▶ _Exercise_: Without changing a word, return the listing below, minus its images.
BEGIN
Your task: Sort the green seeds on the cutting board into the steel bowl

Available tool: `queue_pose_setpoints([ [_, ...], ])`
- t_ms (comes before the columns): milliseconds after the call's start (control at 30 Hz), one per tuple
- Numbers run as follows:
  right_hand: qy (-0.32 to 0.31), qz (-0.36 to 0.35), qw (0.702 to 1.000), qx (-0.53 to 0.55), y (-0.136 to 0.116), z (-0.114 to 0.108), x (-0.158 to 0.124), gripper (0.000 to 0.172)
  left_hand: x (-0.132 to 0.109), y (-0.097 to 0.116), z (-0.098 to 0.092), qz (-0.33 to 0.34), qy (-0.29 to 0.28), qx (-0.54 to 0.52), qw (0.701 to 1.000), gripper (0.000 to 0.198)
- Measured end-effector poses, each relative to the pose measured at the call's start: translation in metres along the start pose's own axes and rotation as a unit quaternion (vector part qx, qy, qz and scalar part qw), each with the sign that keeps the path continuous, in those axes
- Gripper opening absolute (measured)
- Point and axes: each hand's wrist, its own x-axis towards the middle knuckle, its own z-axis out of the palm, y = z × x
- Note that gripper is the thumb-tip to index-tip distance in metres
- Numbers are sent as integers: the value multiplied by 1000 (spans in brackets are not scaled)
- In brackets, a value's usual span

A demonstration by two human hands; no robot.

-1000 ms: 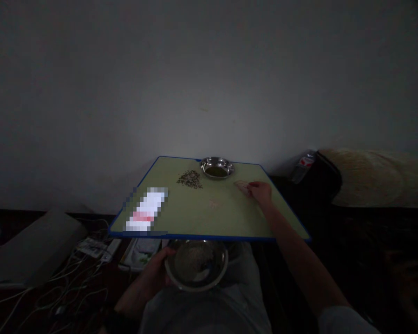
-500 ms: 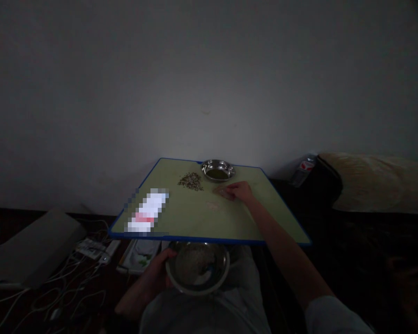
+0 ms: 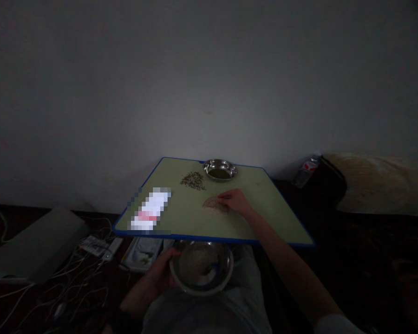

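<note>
My left hand [image 3: 165,271] grips the left rim of a steel bowl [image 3: 226,278] at my lap, below the table's front edge. Pale, grainy contents line its inside. My right hand [image 3: 235,202] is over the table with its fingers pinched together. Under and beside those fingertips lies a reddish, speckled patch [image 3: 212,204], too dim to name. Whatever the pinch holds is hidden. Farther back, a shallow steel dish [image 3: 232,172] contains something dark greenish. To its left is a loose heap of dark and pale seed-like bits [image 3: 193,181].
The yellowish tabletop [image 3: 195,227] has a blue edge. A bright, pixelated rectangle [image 3: 149,211] covers its left side. Cables [image 3: 73,278], a grey box [image 3: 38,246] and a white tray [image 3: 142,255] lie at lower left. A plastic bottle [image 3: 306,171] leans at right.
My right hand has moved slightly down toward me, onto the pale patch, which now looks wider and redder. My left hand still holds the bowl. The view has shifted a little.
</note>
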Motion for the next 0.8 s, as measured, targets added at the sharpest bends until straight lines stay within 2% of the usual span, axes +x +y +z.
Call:
queue_pose_setpoints([
  [100,-19,-2,1000,7,-8,3,-4,12,2,-2,-2,7,10,11,1000,26],
  [200,-23,18,998,50,-11,-6,-3,15,1,-3,0,4,9,22,1000,26],
  [367,60,60,992,89,5,-44,-6,21,-2,-2,9,-3,-12,12,1000,31],
  [467,83,89,989,78,20,-56,-18,20,-1,-2,12,-12,-21,4,1000,30],
  [600,62,76,991,93,28,-47,-37,23,0,-2,12,-18,-32,3,999,27],
  [800,19,61,995,71,14,-26,-57,27,2,-3,10,-13,-44,7,999,23],
])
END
▶ _Reply to the task_:
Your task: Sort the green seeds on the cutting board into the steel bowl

Available tool: `queue_pose_setpoints([ [_, ...], ])`
- t_ms (comes before the columns): milliseconds after the call's start (control at 30 Hz), one per tuple
- Numbers run as follows:
  right_hand: qy (-0.32 to 0.31), qz (-0.36 to 0.35), qw (0.702 to 1.000), qx (-0.53 to 0.55), y (-0.136 to 0.116), z (-0.114 to 0.108), x (-0.158 to 0.124), gripper (0.000 to 0.172)
  left_hand: x (-0.132 to 0.109), y (-0.097 to 0.116), z (-0.098 to 0.092), qz (-0.33 to 0.34), qy (-0.29 to 0.28), qx (-0.54 to 0.52), qw (0.701 to 1.000), gripper (0.000 to 0.198)
- Measured end-effector poses, each relative to the pose measured at the call's start: translation in metres along the start pose's own axes and rotation as a unit quaternion (vector part qx, qy, qz and scalar part qw), each with the sign that keeps the path continuous, in those axes
- Gripper opening absolute (measured)
- Point and axes: each hand's wrist, its own x-axis towards the middle knuckle, its own z-axis out of the palm, y = z × x
- Note that gripper is the thumb-tip to index-tip distance in metres
- Numbers are sent as integers: the value multiplied by 1000 (spans in brackets are not scaled)
- In brackets, a value's usual span

A demonstration by two human hands; no robot.

-1000 ms: 
-500 ms: 
+0 ms: 

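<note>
My left hand [image 3: 165,271] grips the left rim of a steel bowl [image 3: 226,278] at my lap, below the table's front edge. Pale, grainy contents line its inside. My right hand [image 3: 235,202] is over the table with its fingers pinched together. Under and beside those fingertips lies a reddish, speckled patch [image 3: 212,204], too dim to name. Whatever the pinch holds is hidden. Farther back, a shallow steel dish [image 3: 232,172] contains something dark greenish. To its left is a loose heap of dark and pale seed-like bits [image 3: 193,181].
The yellowish tabletop [image 3: 195,227] has a blue edge. A bright, pixelated rectangle [image 3: 149,211] covers its left side. Cables [image 3: 73,278], a grey box [image 3: 38,246] and a white tray [image 3: 142,255] lie at lower left. A plastic bottle [image 3: 306,171] leans at right.
My right hand has moved slightly down toward me, onto the pale patch, which now looks wider and redder. My left hand still holds the bowl. The view has shifted a little.
</note>
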Motion for the next 0.8 s, as measured, targets added at the sharpest bends until straight lines stay within 2% of the usual span, axes +x +y +z.
Call:
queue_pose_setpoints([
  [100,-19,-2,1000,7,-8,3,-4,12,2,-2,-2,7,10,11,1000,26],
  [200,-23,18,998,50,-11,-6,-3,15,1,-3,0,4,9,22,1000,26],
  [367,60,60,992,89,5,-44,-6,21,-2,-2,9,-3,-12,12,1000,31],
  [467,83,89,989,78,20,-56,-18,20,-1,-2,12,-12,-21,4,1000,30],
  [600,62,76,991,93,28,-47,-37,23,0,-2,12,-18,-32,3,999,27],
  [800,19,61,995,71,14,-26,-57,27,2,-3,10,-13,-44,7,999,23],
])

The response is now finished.